The music insider Mark Yarm, a former senior editor for Blender magazine, presents a narrative history of grunge, putting readers in the same room with many of the musicians, band managers, roadies, club owners and record-company professionals who lived and breathed Seattle music during this historic era. Woven together into something resembling temporally accurate order are over 250 unique interviews, phone conversations and folklore from the people who lived grunge before it had a name. They speak conversationally, about who they were then, and what went down as they remember it.
Grunge is a style of rock music that emerged in the Pacific Northwest from the mid-1980s into the 1990s.
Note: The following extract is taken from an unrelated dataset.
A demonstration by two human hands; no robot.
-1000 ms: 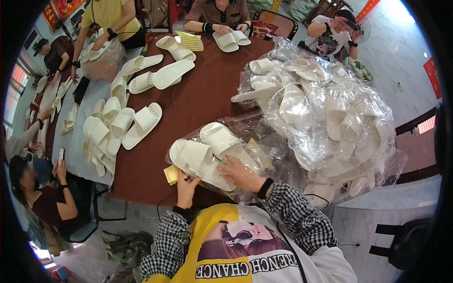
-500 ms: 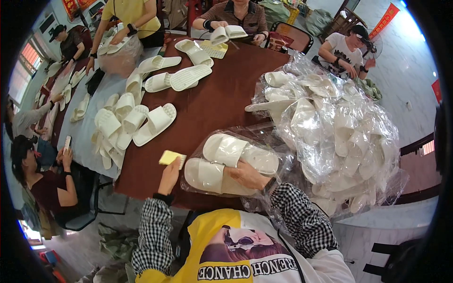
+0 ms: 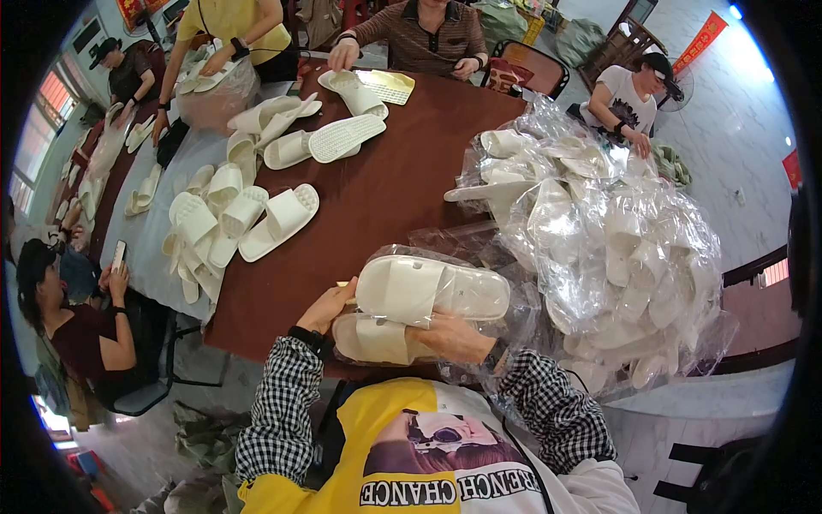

Grunge rose out of the ashes of the decline of punk, and returned underground in the late 1980s after having given way to new wave, heavy metal and glam rock. Young artists took inspiration from progressive and genre-stretching punk bands like the Melvins, the U-Men, Iggy Pop and the Ramones. Blending loose, noisy instrumentals with even looser, anguished, often humorous and self-deprecating vocals in a style all their own, grunge artists were neither punk nor metal, but somehow appealed to both audiences in an infectious fashion that flourished in Seattle’s wet and fertile music landscape. Characterized by a deep, gravelly sound full of distortion, heavy percussion and a pendulum swinging between down tempo, then crescendo, then down tempo, then crescendo, the music was fresh, serious, exciting — and definitely something people had not heard before.
Indeed, it took time for the sound to grow on people, especially outside the Seattle area. Early grunge champions included KCMU radio out of Green River Community College in Kent, Washington, and Sub Pop records, which helped put Seattle’s artists on the map through guerilla marketing tactics and relentless promotion of the scene. Groups like Green River, Mudhoney, Screaming Trees, and heavy hitters like Soundgarden and Mother Love Bone began landing lucrative recording deals and tours. These bands paved the way for Nirvana, Alice in Chains, Pearl Jam and many others who came after, generating much more popular appeal, sales numbers and ultimately becoming some of the biggest bands of the decade with all the trapping: MTV fame, gold- and platinum-selling albums, and sold-out world tours.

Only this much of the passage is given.